Research at Michigan State University indicates an 80% cure rate of all infections at dry off if all cows and all quarters in a herd are dry treated. This compares to a spontaneous cure of 40% in control cows. In addition, the new infection rate is cut by 50% with the use of dry cow treatment compared to untreated controls. In Tables 2 and 3 is an estimate of the loss of production on 10 cows infected in 2 or more quarters during lactation. Production loss is compared when cows are dry treated or not treated (Table 2). The 10 cows are given potential productions of 15,000 and 21,000 lbs. of milk (Table 3).
CLICK HERE TO VIEW Table 2 (click to view in new window)
CLICK HERE TO VIEW Table 3 (click to view in new window)

The cost of dry treating 10 cows may range from $40 to $60. At 15,000 lbs. potential production a dairyman could save $1,575 on 10 infected cows for $40 to $60 investment in dry treatment. At 21,000 lbs. potential production the savings is $2,205 for that same $40 to $60. Many dairymen stop dry cow treating when cash flow becomes critical or dairymen stop dry cow treating because their herd has a low somatic cell. Dry treatment to them is just one more cost. However, Table 3 clearly shows that the return on investment for dry cow treatment of infected cows can approach 40 to 1.

If the use of dry cow treatment could prevent one 21,000 lb. cow from becoming infected during the dry period a dairyman would have 3,675 lbs. of milk or enough money to dry treat 75 to 110 cows. Clearly the investment in dry cow treatment is economically feasible.

Four additional comments on dry cow treatment:

1. Dry cow treatment is intended to cure existing infections and prevent new infections only at the start of the dry period. New udder infections that occur at the end of the dry period are mainly the result of poor sanitation in dry cow lot and maternity areas and do not relate directly to dry cow therapy.

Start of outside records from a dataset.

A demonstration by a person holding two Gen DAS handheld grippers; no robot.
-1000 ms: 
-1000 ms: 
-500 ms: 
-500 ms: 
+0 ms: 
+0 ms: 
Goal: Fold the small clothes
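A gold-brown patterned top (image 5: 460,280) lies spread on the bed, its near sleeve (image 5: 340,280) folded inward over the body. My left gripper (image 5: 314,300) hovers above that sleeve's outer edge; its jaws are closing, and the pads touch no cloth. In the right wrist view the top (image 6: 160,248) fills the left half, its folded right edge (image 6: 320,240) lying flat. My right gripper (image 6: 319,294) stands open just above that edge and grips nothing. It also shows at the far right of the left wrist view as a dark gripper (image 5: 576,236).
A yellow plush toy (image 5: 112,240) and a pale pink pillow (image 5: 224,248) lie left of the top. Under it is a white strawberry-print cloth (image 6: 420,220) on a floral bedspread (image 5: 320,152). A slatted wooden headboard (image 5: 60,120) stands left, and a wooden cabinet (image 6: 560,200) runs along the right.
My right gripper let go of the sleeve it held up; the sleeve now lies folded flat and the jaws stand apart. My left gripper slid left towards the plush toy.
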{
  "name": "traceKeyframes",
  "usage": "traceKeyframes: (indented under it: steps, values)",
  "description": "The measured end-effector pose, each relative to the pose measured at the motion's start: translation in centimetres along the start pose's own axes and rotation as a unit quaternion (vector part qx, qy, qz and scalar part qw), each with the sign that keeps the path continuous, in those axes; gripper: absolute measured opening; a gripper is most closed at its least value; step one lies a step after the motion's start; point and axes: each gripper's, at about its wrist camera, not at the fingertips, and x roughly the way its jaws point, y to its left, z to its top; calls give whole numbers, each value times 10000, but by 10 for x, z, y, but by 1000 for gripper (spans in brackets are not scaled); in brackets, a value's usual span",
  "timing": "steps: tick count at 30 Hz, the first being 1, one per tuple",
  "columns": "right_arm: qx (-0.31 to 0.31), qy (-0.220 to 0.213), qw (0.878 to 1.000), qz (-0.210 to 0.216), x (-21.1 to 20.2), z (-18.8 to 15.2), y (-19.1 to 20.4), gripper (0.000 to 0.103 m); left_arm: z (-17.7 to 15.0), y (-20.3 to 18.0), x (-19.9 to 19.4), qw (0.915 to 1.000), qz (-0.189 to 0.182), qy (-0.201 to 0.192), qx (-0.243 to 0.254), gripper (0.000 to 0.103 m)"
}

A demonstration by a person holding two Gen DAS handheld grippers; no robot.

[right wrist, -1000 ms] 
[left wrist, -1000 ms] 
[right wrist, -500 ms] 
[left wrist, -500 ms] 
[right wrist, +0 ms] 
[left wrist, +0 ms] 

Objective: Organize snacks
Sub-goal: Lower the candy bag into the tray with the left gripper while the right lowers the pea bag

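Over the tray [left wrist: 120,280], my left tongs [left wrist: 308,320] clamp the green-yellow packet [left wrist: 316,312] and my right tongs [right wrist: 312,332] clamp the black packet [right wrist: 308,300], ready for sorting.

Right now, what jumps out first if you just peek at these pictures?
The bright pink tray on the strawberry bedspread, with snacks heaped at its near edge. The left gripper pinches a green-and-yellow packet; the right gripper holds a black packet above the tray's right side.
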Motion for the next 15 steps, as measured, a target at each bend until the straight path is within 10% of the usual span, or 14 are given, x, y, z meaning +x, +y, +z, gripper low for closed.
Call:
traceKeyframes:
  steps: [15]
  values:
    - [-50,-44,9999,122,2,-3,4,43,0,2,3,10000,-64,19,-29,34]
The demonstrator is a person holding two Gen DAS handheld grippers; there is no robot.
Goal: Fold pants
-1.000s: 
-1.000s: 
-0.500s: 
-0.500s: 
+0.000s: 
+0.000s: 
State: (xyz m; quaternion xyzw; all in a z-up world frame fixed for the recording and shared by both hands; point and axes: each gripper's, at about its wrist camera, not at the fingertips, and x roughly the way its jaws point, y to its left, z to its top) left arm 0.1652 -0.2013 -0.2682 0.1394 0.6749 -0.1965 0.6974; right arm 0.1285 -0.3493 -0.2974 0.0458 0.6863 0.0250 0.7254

2. Dry cow treatment will appear very ineffective in cows with dry periods greater than 80 days. Cows with long dry periods will be more likely to have clinical mastitis at calving because of extended exposure to bacterial populations in the environment during the last half of the dry period.

3. Cows dry less than 30 days or cows that freshen prematurely could have antibiotic residues in their milk beyond 10 milkings. All cow's milk that fits this category needs to be checked for antibiotic residues prior to addition to the bulk tank.

4. Dairymen should use commercially available antibiotics designed for dry cow treatment. Based on available research it would be extremely difficult for a farmer or veterinarian to mix an antibiotic preparation that could improve on cure rates currently obtained with commercially available dry cow antibiotic preparations. Cure rate is already about 100% for Streptococcus agalactiae, about 100% for Non-agalactiae Streptococcus and 70-80% for Staphylococcus aureus or 80% overall.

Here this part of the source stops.